* _Aim of the task_: Below are the records; copy exactly the stretch from the line containing "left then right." through the line containing "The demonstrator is", both ends included, and nothing else.

* _Data for this task_:
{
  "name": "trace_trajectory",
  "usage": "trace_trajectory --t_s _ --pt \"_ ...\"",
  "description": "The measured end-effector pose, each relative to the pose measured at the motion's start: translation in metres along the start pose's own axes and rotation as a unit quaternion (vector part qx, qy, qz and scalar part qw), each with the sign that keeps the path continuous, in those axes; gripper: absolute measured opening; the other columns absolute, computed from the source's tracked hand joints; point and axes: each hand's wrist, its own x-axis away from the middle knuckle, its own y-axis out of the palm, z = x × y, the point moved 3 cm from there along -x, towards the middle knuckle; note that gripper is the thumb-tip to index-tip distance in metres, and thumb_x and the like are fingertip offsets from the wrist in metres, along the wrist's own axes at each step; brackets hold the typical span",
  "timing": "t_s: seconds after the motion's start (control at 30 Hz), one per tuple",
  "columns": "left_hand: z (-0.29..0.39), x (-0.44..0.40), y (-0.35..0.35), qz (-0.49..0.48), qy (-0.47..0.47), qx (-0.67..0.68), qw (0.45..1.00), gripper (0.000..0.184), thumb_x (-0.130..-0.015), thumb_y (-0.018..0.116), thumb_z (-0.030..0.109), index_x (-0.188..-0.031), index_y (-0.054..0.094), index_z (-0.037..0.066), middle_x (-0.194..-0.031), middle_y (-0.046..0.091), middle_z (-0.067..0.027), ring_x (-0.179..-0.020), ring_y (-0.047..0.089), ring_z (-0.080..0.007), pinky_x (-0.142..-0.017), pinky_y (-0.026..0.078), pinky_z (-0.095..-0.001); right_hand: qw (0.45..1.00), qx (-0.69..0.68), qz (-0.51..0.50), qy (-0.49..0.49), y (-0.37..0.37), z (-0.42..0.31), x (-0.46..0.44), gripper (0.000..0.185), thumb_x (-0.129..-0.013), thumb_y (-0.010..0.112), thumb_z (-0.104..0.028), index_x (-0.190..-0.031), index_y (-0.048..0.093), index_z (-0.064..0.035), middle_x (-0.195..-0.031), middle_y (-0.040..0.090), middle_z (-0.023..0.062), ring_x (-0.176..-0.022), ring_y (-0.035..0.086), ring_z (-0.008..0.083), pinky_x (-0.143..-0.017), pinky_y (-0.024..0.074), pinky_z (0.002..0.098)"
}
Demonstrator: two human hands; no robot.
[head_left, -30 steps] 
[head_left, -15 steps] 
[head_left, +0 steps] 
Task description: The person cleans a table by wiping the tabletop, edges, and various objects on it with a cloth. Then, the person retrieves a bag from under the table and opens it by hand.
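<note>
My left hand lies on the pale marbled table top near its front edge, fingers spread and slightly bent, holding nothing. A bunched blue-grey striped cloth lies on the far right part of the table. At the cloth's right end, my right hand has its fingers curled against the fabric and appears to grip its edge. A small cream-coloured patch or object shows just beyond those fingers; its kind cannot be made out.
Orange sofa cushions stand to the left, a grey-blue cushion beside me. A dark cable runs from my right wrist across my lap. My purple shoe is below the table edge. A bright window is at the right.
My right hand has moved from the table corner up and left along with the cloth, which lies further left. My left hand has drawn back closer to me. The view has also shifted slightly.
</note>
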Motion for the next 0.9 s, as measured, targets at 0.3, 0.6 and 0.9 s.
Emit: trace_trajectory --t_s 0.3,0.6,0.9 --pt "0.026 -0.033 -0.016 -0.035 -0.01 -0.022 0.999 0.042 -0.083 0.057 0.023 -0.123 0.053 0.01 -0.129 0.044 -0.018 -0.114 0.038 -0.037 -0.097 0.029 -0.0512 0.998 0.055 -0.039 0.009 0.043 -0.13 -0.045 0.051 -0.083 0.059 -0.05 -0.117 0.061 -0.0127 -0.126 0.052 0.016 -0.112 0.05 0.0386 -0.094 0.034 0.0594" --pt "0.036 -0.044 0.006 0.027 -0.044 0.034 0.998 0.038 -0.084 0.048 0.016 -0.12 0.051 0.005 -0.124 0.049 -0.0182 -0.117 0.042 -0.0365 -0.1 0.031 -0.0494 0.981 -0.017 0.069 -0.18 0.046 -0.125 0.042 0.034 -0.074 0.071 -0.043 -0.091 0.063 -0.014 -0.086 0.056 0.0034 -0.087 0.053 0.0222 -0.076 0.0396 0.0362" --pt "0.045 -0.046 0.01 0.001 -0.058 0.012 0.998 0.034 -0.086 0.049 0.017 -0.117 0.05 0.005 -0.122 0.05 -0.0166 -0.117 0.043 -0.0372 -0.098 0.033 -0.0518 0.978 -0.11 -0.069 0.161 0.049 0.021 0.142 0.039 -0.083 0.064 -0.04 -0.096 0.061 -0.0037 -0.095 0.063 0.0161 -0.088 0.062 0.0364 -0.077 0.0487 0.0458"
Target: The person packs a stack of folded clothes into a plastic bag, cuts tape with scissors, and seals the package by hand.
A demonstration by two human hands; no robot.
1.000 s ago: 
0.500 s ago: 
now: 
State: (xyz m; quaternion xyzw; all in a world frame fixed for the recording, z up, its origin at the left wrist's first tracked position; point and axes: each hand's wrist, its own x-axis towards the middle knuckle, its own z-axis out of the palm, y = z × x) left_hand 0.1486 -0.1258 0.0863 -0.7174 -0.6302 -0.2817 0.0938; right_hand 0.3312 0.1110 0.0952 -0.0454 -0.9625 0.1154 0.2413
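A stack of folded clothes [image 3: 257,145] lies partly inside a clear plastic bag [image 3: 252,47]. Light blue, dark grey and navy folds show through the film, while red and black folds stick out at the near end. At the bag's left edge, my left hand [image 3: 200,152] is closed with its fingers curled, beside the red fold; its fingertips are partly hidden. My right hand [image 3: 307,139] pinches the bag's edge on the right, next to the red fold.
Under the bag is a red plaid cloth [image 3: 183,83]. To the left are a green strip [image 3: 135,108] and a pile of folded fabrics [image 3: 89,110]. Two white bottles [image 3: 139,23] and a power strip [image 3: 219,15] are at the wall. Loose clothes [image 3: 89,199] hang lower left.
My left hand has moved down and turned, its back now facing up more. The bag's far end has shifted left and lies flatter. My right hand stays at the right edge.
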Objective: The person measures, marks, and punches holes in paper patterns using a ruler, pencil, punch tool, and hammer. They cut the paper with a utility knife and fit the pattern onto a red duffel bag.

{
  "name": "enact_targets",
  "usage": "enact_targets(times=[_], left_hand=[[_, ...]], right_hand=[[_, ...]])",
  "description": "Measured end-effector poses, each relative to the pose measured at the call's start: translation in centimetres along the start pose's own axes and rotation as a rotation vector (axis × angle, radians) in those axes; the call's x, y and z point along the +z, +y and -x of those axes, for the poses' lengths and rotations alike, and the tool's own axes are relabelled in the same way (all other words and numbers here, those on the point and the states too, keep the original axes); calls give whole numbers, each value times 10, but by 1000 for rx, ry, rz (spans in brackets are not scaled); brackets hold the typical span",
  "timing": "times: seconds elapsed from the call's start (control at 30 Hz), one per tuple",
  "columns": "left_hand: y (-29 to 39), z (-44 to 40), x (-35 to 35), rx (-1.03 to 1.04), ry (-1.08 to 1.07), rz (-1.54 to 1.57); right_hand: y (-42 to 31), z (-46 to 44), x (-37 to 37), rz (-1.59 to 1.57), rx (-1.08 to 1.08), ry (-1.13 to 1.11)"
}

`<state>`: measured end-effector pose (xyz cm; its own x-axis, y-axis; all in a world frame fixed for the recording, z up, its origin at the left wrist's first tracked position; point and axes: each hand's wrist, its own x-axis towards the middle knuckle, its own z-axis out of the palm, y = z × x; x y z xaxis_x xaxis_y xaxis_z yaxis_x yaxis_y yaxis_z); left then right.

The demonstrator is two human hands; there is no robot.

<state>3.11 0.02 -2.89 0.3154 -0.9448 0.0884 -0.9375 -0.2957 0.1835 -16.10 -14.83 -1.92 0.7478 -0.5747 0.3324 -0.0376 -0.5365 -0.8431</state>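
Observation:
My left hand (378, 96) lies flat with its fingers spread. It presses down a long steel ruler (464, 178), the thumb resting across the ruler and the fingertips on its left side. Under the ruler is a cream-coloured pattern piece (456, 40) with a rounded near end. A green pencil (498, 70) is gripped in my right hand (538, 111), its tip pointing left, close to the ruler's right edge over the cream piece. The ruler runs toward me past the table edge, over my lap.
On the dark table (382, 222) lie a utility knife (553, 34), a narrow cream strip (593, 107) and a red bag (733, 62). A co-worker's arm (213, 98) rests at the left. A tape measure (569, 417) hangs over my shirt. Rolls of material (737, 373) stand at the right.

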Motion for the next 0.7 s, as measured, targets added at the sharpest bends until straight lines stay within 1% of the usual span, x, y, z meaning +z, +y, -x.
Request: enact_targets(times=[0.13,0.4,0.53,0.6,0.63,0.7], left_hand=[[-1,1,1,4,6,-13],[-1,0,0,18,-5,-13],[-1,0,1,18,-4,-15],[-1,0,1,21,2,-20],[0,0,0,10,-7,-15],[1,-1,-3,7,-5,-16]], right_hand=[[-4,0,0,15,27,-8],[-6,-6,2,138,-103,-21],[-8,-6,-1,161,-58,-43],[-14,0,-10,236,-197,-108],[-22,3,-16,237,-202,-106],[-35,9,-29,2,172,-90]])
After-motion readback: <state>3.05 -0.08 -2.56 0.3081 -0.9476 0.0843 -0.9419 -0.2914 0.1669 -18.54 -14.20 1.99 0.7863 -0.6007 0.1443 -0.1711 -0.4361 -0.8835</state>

* _Exercise result_:
`<state>`: measured end-effector pose (xyz cm; its own x-axis, y-axis; all in a world frame fixed for the recording, z up, its origin at the left wrist's first tracked position; point and axes: each hand's wrist, its own x-axis towards the middle knuckle, its own z-axis out of the palm, y = z × x; x y z xaxis_x xaxis_y xaxis_z yaxis_x yaxis_y yaxis_z); left then right.

The demonstrator is two human hands; there is no robot.

No additional response is needed to complete this exercise.